- Work item
Transcribe all of the data exactly, leaving nothing out.

- Raw data
/---
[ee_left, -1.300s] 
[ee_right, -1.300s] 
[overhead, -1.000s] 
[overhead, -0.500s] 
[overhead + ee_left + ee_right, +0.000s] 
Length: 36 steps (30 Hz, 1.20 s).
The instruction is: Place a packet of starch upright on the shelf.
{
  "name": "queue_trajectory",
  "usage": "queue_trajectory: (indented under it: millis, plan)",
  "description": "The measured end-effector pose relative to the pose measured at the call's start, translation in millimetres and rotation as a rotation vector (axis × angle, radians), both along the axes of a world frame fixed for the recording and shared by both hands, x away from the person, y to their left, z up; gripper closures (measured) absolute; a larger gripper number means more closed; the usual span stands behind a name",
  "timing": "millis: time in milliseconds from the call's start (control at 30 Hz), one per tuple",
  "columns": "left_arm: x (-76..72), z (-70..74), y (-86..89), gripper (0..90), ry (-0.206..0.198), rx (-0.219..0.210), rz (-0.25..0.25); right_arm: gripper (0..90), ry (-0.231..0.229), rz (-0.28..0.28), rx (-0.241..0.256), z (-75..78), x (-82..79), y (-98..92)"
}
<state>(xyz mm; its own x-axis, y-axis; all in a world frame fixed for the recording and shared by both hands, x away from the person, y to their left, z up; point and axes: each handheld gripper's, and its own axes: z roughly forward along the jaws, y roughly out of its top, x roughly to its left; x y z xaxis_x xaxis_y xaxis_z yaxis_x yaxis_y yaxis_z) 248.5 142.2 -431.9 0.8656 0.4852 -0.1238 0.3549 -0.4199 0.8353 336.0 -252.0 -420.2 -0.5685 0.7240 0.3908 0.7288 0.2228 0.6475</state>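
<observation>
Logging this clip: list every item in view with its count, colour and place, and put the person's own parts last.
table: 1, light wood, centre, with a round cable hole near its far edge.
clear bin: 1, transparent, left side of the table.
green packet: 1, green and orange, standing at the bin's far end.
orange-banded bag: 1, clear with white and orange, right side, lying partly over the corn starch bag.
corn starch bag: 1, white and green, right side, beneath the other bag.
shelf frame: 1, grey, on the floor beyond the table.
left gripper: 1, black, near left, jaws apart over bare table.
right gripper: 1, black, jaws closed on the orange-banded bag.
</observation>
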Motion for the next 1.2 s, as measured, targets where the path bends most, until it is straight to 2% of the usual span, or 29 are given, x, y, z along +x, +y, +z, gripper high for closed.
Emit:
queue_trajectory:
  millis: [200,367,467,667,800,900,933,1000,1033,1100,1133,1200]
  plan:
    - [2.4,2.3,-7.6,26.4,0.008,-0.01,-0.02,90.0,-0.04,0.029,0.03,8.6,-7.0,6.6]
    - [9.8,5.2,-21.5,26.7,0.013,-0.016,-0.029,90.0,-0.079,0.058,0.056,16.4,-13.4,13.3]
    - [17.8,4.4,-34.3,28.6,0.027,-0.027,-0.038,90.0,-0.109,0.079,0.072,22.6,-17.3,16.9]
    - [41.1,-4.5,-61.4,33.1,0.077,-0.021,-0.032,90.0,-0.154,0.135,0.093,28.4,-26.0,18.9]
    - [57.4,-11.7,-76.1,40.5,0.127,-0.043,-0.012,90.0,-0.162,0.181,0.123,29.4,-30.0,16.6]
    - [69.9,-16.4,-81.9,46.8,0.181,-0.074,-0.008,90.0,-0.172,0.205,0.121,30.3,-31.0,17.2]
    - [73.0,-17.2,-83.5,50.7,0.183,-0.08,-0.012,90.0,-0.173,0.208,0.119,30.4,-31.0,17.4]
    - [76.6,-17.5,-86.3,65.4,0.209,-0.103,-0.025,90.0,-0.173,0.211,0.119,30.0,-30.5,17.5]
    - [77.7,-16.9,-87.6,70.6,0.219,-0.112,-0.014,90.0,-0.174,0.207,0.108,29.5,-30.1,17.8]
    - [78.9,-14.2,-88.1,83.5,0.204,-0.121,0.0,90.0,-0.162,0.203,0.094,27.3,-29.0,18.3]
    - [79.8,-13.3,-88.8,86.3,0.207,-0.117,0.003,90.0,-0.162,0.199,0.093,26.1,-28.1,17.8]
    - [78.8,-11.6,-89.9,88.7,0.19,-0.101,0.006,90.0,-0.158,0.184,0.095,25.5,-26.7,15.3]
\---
- Task solution
[ee_left, -1.300s] 
[ee_right, -1.300s] 
[overhead, -1.000s] 
[overhead, -0.500s] 
[overhead + ee_left + ee_right, +0.000s] 
Length: 36 steps (30 Hz, 1.20 s).
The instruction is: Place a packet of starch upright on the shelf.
{
  "name": "queue_trajectory",
  "usage": "queue_trajectory: (indented under it: millis, plan)",
  "description": "The measured end-effector pose relative to the pose measured at the call's start, translation in millimetres and rotation as a rotation vector (axis × angle, radians), both along the axes of a world frame fixed for the recording and shared by both hands, x away from the person, y to their left, z up; gripper closures (measured) absolute; a larger gripper number means more closed; the usual span stands behind a name",
  "timing": "millis: time in milliseconds from the call's start (control at 30 Hz), one per tuple",
  "columns": "left_arm: x (-76..72), z (-70..74), y (-86..89), gripper (0..90), ry (-0.206..0.198), rx (-0.219..0.210), rz (-0.25..0.25); right_arm: gripper (0..90), ry (-0.231..0.229), rz (-0.28..0.28), rx (-0.241..0.256), z (-75..78), x (-82..79), y (-98..92)"
}
<state>(xyz mm; its own x-axis, y-axis; all in a world frame fixed for the recording and shared by both hands, x away from the person, y to their left, z up; point and axes: each handheld gripper's, and its own axes: z roughly forward along the jaws, y roughly out of its top, x roughly to its left; x y z xaxis_x xaxis_y xaxis_z yaxis_x yaxis_y yaxis_z) 248.5 142.2 -431.9 0.8656 0.4852 -0.1238 0.3549 -0.4199 0.8353 336.0 -252.0 -420.2 -0.5685 0.7240 0.3908 0.7288 0.2228 0.6475</state>
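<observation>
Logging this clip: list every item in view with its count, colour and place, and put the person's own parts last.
table: 1, light wood, centre, with a round cable hole near its far edge.
clear bin: 1, transparent, left side of the table.
green packet: 1, green and orange, standing at the bin's far end.
orange-banded bag: 1, clear with white and orange, right side, lying partly over the corn starch bag.
corn starch bag: 1, white and green, right side, beneath the other bag.
shelf frame: 1, grey, on the floor beyond the table.
left gripper: 1, black, near left, jaws apart over bare table.
right gripper: 1, black, jaws closed on the orange-banded bag.
</observation>
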Motion for the next 1.2 s, as measured, targets where the path bends most, until it is straight to 2% of the usual span, or 29 are given, x, y, z along +x, +y, +z, gripper high for closed.
Emit:
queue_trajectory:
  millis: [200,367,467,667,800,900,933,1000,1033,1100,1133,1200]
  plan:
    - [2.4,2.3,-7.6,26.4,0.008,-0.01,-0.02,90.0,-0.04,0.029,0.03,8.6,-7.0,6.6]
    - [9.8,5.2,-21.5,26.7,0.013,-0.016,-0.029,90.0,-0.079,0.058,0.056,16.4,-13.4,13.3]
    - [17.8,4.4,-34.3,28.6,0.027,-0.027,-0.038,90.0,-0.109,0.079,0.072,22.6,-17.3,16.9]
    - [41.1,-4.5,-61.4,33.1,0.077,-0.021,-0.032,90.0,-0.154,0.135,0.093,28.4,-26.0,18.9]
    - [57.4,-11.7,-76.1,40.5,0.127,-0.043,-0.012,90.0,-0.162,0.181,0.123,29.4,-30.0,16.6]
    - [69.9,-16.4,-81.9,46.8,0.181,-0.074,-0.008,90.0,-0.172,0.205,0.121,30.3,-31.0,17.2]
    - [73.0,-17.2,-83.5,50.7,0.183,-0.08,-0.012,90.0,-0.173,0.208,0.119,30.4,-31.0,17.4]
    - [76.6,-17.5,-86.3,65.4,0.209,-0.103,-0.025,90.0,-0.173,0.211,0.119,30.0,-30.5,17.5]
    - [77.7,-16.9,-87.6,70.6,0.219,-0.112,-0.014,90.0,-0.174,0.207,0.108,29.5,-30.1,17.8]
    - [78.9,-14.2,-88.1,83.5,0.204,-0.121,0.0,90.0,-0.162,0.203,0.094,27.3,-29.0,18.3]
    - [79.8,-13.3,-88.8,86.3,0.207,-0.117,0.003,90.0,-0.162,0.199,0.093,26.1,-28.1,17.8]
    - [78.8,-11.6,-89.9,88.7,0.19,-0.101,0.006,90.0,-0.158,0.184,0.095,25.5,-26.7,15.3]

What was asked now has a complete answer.